What you have to do:
Restate, word for word and with no pictures, the stretch of lines in the data below that begins at the line with "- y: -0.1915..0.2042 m" and ends at the line with "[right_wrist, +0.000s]", inclusive.

━━ Information supplied ━━

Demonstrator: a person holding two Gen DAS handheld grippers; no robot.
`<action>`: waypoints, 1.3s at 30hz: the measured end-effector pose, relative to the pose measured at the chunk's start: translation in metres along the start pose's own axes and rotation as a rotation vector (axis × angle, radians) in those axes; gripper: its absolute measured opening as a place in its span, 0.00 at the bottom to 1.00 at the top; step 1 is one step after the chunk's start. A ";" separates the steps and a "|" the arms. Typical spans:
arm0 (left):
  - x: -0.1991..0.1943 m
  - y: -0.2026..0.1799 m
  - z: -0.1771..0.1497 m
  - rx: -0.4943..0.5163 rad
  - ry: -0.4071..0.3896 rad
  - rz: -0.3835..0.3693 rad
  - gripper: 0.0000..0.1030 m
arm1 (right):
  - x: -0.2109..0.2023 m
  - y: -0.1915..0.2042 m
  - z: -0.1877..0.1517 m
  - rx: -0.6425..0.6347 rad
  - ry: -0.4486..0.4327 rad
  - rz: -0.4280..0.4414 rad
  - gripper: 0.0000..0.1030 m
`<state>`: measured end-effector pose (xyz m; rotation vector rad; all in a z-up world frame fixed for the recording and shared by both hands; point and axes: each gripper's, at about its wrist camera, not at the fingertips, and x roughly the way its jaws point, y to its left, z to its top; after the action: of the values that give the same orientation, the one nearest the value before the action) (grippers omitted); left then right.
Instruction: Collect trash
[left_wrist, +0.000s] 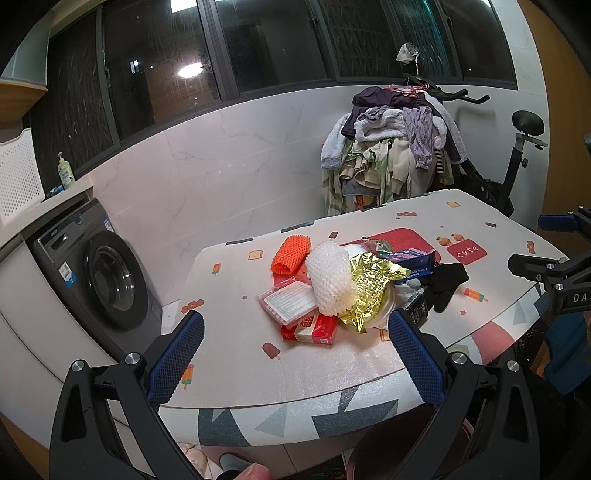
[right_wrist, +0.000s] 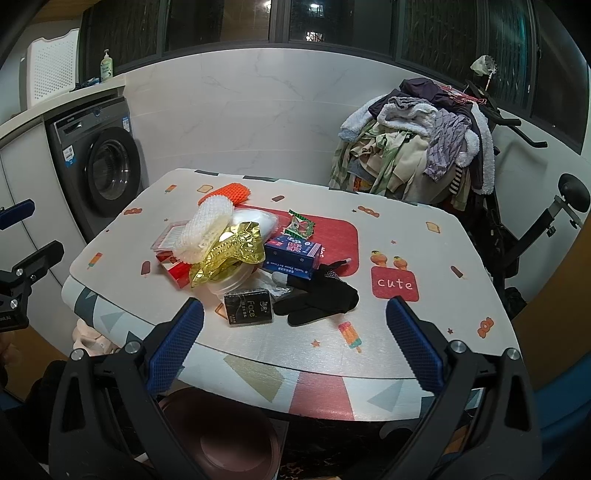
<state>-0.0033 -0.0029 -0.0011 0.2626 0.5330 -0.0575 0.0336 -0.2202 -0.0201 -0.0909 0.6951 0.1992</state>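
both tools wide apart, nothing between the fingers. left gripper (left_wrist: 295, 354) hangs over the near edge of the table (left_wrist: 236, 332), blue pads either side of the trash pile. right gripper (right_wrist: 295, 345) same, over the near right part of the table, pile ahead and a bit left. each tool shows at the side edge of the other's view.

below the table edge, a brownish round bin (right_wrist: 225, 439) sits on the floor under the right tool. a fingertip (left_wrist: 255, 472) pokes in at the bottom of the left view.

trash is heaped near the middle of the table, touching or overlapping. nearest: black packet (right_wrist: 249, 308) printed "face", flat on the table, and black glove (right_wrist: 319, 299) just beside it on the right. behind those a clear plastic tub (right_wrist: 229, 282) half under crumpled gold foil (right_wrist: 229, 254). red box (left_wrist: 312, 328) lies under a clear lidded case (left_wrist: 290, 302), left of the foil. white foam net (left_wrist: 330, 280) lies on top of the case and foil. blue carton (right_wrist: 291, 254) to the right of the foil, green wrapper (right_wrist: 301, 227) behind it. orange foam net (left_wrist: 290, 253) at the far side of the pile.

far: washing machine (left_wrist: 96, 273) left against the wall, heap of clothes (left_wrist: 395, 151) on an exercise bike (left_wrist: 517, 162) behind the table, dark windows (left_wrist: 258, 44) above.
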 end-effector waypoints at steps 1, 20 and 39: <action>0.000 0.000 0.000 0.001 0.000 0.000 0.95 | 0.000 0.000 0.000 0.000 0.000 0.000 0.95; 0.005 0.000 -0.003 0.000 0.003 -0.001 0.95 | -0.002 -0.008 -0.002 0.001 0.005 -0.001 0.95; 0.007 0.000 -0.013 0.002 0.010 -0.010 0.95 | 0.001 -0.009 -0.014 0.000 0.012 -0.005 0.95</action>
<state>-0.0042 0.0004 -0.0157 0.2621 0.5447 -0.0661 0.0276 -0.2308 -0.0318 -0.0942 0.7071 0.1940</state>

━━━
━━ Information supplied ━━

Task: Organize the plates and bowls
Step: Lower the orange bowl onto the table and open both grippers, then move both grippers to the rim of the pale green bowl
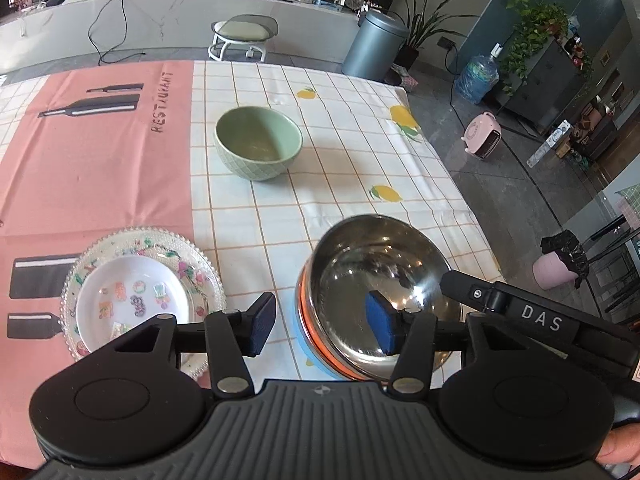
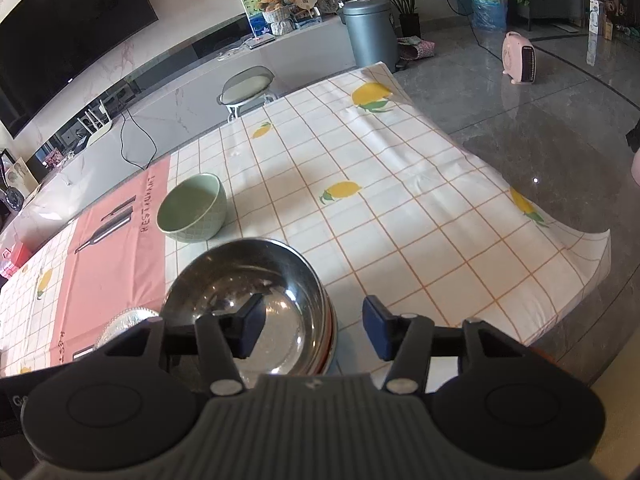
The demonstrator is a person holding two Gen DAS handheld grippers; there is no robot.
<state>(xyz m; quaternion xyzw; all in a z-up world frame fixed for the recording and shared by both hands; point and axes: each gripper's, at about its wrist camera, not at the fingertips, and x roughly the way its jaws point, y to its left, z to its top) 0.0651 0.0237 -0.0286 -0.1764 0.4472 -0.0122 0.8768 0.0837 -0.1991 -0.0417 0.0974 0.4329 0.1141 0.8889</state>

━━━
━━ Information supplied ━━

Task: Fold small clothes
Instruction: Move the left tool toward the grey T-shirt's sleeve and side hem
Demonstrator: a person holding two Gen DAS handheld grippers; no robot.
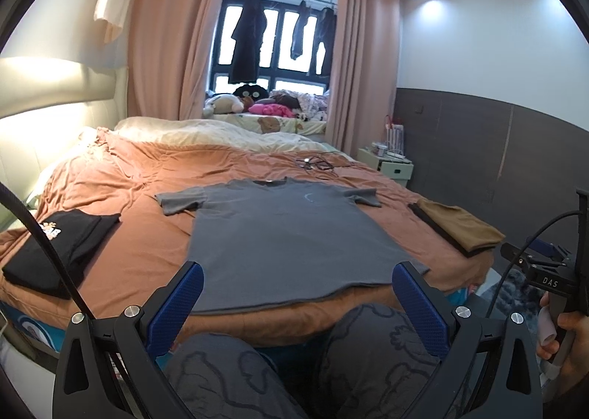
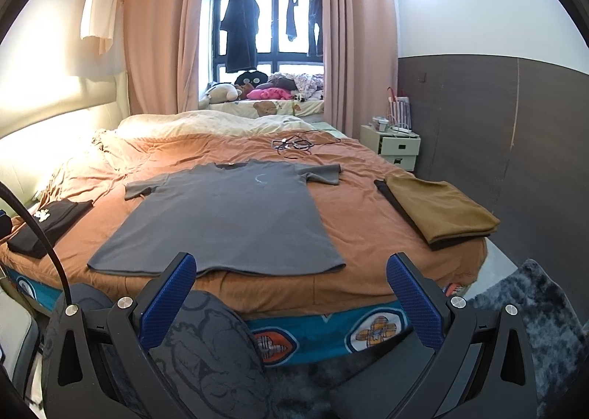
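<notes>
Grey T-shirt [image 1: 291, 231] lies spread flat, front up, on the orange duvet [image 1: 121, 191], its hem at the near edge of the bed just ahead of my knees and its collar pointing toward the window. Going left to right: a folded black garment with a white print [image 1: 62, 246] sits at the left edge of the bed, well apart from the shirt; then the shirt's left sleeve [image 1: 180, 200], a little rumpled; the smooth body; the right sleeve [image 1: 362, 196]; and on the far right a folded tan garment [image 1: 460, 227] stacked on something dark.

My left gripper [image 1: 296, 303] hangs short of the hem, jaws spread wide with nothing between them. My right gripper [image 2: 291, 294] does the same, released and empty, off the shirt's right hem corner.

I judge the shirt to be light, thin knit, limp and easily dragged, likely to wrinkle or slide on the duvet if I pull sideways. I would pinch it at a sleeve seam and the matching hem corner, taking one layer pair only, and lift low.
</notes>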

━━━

Output:
  - y: -0.1915..0.2042 m
  - z: -0.1877..0.1517 m
  - rx: -0.6425..0.6347 rad
  - ry: -0.4486..0.4327 rad
  - rz: -0.4280..0.4414 rad
  - gripper: 0.0000..0.1030 m
`<state>`: measured end-effector pose (xyz m; rotation vector rad; all in a z-up world frame fixed for the recording and shared by both hands; point and axes: each gripper's, at about its wrist camera, not at the fingertips, and x roughly the way its jaws point, y to its left, z to its top; after the action: of the values that give the same orientation, the one nearest the value before the action) (grippers omitted); left then right.
Instruction: Collect trash
[left_wrist, +0.000s] 
[right_wrist, +0.000s] 

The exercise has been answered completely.